Johannes Lijdius Catharinus Pompe van Meerdervoort (5 May 1829 in Bruges – 7 October 1908 in Brussels) was a Dutch physician based at Nagasaki, in Bakumatsu period Japan. While in Japan, he briefly taught medicine, chemistry and photography at the Nagasaki Naval Training Center, and established a medical school and hospital. Some of his noted students included Nagayo Sensai and Matsumoto Jun.

==Biography==
Pompe van Meerdervoort was born into an aristocratic family originally from Dordrecht, and was the son of an officer in the Royal Dutch Army, Johan Antoine Pompe van Meerdervoort of Leiden, and Johanna Wilhelmina Hendrika de Moulin of Kampen. Pompe studied medicine at the Imperial Academy for Military Medicine in Utrecht and became a naval surgeon in 1849.

Pompe van Meerdervoort traveled to Japan in 1857 with the second Dutch military mission led by Lieutenant Willem Huyssen van Kattendijke. Since the beginning of the seventeenth century, the ruling Tokugawa shogunate of Japan pursued a policy of isolating the country from outside influences. Foreign trade was maintained only with the Dutch and the Chinese and was conducted exclusively at Nagasaki.

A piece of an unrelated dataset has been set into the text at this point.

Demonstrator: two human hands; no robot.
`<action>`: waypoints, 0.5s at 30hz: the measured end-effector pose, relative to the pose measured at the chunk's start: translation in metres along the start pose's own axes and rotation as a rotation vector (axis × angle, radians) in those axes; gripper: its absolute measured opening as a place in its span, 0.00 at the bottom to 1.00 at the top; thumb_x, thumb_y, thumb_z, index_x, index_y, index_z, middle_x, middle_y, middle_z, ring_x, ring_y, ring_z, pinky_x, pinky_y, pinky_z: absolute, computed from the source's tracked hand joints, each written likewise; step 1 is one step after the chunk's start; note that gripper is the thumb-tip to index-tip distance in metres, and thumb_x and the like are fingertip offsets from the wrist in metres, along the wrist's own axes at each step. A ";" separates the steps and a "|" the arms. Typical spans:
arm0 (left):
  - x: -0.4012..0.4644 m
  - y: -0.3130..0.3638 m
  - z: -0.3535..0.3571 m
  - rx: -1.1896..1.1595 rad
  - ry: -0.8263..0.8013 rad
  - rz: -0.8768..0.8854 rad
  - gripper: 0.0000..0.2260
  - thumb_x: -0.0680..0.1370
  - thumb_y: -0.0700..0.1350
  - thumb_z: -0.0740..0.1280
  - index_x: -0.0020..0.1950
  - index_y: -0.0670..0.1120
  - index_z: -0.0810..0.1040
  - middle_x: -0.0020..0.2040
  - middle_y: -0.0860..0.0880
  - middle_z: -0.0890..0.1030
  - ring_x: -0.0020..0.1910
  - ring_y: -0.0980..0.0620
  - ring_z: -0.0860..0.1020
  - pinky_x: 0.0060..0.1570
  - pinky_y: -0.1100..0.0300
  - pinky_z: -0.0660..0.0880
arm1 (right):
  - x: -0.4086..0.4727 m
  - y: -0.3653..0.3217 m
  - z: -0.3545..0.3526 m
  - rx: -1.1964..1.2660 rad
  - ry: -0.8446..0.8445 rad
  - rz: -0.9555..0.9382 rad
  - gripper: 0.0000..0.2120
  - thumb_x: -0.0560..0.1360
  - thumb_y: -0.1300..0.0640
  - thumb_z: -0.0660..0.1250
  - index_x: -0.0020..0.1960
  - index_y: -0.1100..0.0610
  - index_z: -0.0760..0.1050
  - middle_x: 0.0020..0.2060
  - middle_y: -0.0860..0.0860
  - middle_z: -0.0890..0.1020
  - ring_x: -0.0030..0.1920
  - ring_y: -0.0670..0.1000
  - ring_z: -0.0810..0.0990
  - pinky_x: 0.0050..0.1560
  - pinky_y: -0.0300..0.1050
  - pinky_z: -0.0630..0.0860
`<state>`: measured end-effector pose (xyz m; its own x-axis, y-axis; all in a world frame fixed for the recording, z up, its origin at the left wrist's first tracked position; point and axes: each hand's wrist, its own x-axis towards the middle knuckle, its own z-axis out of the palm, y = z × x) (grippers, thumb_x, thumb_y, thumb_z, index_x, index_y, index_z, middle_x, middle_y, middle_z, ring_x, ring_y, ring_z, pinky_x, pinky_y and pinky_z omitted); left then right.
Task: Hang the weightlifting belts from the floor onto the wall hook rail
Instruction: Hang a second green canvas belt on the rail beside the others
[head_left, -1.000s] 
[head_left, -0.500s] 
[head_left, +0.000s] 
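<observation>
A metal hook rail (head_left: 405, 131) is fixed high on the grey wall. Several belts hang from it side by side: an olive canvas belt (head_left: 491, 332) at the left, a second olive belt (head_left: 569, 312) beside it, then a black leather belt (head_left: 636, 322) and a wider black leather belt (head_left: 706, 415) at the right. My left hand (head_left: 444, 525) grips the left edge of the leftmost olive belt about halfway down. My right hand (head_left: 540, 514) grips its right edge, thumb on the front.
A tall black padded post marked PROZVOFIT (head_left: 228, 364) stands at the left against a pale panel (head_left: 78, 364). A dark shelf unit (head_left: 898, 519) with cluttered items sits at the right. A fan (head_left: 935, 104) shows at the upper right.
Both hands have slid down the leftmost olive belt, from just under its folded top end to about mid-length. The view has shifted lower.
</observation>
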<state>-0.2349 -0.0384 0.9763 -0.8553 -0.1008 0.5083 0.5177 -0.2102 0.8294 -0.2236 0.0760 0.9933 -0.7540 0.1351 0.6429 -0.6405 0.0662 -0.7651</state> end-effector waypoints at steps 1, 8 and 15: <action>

However, by the early nineteenth century, this policy of isolation was increasingly under challenge. Following the Perry Expedition and with the increased threat to Japanese sovereignty posed by the European powers and their Black ships, the Japanese government turned towards the Dutch for technical and military assistance. The Nagasaki Naval Training Center was opened in 1855 with Dutch military advisors to teach the Japanese about steam warship technology. On arrival, he found that his predecessor Jan Karel van den Broek had been devoting much of his energies into production of a Japanese-Dutch/Dutch-Japanese dictionary, and acting as technical advisor on a wide range of engineering and technical questions, rather than concentrating on medicine or medical education. However, this provided Pompe van Meerdervoort with a foundation on which he was able to establish a school of western medicine on 12 November 1857. Initially, he had only twelve students and used the residence of Takashima Shūhan to lecture on biology, chemistry, human anatomy, physiology, and pathology. He performed the first recorded human autopsy in Japan, and his student base quickly expanded to over 133 students, including Kusumoto Ine, the daughter of Philipp Franz von Siebold. The Nagasaki Naval Training Center was closed in 1860 and its Dutch staff withdrawn, with the exception of Pompe van Meerdervoort.

At the time, a widespread cholera outbreak was killing thousands in Japan, and at Pompe van Meerdervoort's suggestion the Tokugawa shogunate agreed to open Japan's first western-style hospital, the Nagasaki Yojosho, with 124 beds and a medical school in Nagasaki in 1861 This facility is now the medical school of Nagasaki University. People were surprised by his insistence on treating all patients equally without regard to their wealth or social standing.

Pompe van Meerdervoort returned to the Netherlands in 1862, accompanied by two of his students, who thus became the first Japanese to study western medicine abroad.

In 1867-1868 Pompe published a book titled Vijf jaren in Japan ("Five Years in Japan").

Among Pompe's photography students were Ueno Hikoma, one of the first professional Japanese photographers, and Uchida Kuichi, who was the first to photograph the Emperor Meiji and Empress Shōken.

In Voorburg, near The Hague, a Pompe van Meerdervoortstraat was named after him.